Estas nubes de polvo se encuentran esparcidas alrededor de Júpiter. Este polvo forma los anillos. Es un ciclo continuo. Los satélites fuente expulsan material al espacio. El material permanece en órbita alrededor del planeta. A partir de estos restos se forman anillos.
La nave espacial Galileo de la NASA nos permitió comprender mejor estas estructuras. Cuando llegó a Júpiter, tomó imágenes de alta resolución de los anillos. Estas imágenes nos permitieron analizar la estructura y composición de los anillos. Los detalles son más claros ahora.

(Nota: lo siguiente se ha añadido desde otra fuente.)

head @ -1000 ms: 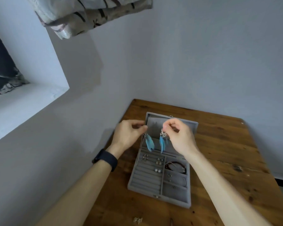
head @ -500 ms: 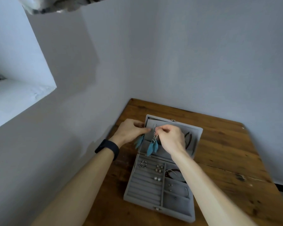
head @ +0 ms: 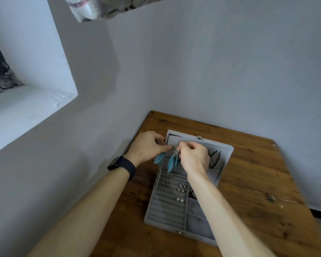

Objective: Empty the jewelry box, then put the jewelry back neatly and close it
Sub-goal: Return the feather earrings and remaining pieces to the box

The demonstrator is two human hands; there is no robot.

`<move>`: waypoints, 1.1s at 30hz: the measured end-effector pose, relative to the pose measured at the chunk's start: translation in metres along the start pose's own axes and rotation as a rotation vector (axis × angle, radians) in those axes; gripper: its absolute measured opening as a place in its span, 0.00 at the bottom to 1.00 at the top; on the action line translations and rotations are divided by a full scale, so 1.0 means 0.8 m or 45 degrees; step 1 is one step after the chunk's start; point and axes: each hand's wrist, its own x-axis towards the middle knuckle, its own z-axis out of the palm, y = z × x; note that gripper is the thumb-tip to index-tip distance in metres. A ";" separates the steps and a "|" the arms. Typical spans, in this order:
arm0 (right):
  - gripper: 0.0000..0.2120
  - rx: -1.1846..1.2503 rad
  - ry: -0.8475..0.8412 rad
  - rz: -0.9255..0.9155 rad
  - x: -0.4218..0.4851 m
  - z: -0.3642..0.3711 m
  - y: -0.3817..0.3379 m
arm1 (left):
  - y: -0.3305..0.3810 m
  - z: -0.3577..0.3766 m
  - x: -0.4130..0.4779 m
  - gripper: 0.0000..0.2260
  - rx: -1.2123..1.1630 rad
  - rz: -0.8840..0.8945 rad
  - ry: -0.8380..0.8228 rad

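A grey velvet jewelry box (head: 165,217) lies open on the wooden table, its lid (head: 224,151) tilted back toward the wall. My left hand (head: 148,147) grips the lid's left edge, and one blue feather earring (head: 159,158) hangs below it. My right hand (head: 193,156) pinches the hook of a second blue feather earring (head: 172,162) against the inside of the lid. Small stud earrings (head: 181,189) and rings (head: 165,183) sit in the ring rolls. A dark bracelet (head: 192,194) lies in a right compartment, partly hidden by my right forearm.
The wooden table (head: 258,191) stands in a corner, with grey walls behind and to the left. A white window ledge (head: 26,106) juts out at the left. Patterned cloth (head: 104,6) hangs at the top. A black watch (head: 121,165) sits on my left wrist.
Both hands moved from above the tray back to the lid, carrying the feather earrings. The earrings now hang against the lid's inside left part. The camera view shifted.
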 end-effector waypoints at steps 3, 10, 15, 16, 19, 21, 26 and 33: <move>0.13 0.023 -0.022 0.022 -0.004 0.003 0.000 | 0.002 -0.008 -0.003 0.25 0.161 0.052 -0.007; 0.11 0.167 -0.085 0.124 -0.011 0.006 -0.004 | 0.006 -0.017 -0.013 0.24 0.193 0.076 -0.014; 0.09 0.197 -0.138 0.194 -0.011 0.006 -0.005 | 0.004 -0.025 -0.010 0.24 0.131 0.054 -0.079; 0.09 0.212 -0.153 0.201 -0.010 0.006 -0.005 | 0.004 -0.026 -0.009 0.25 0.111 0.046 -0.086; 0.08 0.250 -0.187 0.229 -0.009 0.005 -0.005 | 0.005 -0.025 -0.008 0.26 0.077 0.032 -0.090; 0.08 0.238 -0.211 0.242 -0.009 0.003 -0.005 | 0.005 -0.023 -0.011 0.25 0.057 0.042 -0.070; 0.08 0.268 -0.277 0.292 -0.007 0.002 -0.001 | 0.004 -0.021 -0.012 0.26 -0.015 0.027 -0.063; 0.08 -0.267 -0.307 -0.232 -0.013 -0.011 0.024 | 0.003 -0.019 -0.016 0.25 -0.064 0.013 -0.043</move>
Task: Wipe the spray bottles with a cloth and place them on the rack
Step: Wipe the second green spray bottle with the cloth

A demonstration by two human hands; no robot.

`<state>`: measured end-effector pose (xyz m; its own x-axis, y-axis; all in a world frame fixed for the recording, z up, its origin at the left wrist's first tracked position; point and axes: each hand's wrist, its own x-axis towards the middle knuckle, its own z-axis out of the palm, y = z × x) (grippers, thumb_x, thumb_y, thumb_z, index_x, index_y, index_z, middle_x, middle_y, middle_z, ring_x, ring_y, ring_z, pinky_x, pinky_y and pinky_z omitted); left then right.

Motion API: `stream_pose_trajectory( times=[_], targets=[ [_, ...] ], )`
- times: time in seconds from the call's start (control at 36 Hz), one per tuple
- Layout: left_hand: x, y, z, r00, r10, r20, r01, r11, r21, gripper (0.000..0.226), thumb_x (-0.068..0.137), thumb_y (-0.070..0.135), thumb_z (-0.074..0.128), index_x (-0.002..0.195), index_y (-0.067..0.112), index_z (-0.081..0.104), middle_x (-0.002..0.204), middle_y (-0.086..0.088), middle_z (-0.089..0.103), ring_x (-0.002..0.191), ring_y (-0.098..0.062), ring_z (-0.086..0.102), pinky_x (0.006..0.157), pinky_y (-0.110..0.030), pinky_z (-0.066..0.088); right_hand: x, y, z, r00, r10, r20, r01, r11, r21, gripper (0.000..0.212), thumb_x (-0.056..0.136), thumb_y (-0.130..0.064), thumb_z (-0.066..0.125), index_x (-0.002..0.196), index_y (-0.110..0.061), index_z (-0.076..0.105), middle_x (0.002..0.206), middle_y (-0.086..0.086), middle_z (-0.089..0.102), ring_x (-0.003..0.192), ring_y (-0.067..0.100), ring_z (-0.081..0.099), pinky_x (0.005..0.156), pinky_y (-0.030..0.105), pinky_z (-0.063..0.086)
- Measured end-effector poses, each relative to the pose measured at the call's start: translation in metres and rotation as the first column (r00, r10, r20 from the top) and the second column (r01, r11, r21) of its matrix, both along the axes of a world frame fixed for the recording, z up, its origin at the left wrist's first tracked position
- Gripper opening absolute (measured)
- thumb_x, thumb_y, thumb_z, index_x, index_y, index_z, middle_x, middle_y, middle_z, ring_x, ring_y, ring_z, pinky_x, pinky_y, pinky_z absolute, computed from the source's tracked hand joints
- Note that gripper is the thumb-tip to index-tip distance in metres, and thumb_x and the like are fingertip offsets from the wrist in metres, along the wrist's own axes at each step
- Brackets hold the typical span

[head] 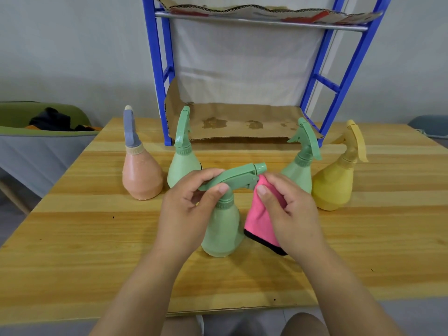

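Observation:
A green spray bottle point(224, 229) stands upright on the wooden table point(97, 238) in front of me. My left hand point(186, 212) grips its trigger head and neck. My right hand point(288, 207) holds a pink cloth point(259, 217) with a black edge, pressed against the underside of the nozzle. Behind stand a peach bottle with a grey-blue head point(141, 175), two more green bottles point(183, 166) point(300, 170) and a yellow bottle point(335, 185). The blue rack point(161, 93) stands at the table's far edge, its lower shelf lined with stained cardboard point(242, 122).
The rack's upper shelf carries torn cardboard point(266, 10). A green and grey chair point(36, 137) with dark clothing on it sits at the left. A blue-grey object point(429, 124) shows at the right edge. My knees are under the table's near edge.

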<state>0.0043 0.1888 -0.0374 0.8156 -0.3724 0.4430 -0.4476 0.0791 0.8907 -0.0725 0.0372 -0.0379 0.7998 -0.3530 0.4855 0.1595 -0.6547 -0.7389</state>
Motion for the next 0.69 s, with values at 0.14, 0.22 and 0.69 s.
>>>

Información básica sobre Júpiter
Júpiter es el quinto planeta del Sistema Solar. También es el más grande.
Dimensiones y escala
Su diámetro es de aproximadamente 142.984 kilómetros. Su radio es de 69.911 kilómetros. Tiene el doble de masa que todos los demás planetas del Sistema Solar combinados.
Superficie y atmósfera
Tiene una atmósfera densa compuesta de hidrógeno líquido y helio. Al ser un gigante gaseoso, no tiene superficie sólida. Por tanto, el concepto de “superficie” no puede definirse con precisión para Júpiter. A medida que se profundiza, la presión aumenta. Los gases se vuelven líquidos. Quizás se alcancen capas de hidrógeno metálico.
Campo magnético y satélites
El campo magnético más fuerte del Sistema Solar pertenece a Júpiter. Esta zona forma cinturones de radiación. Lunas como Io están atrapadas dentro de estos cinturones.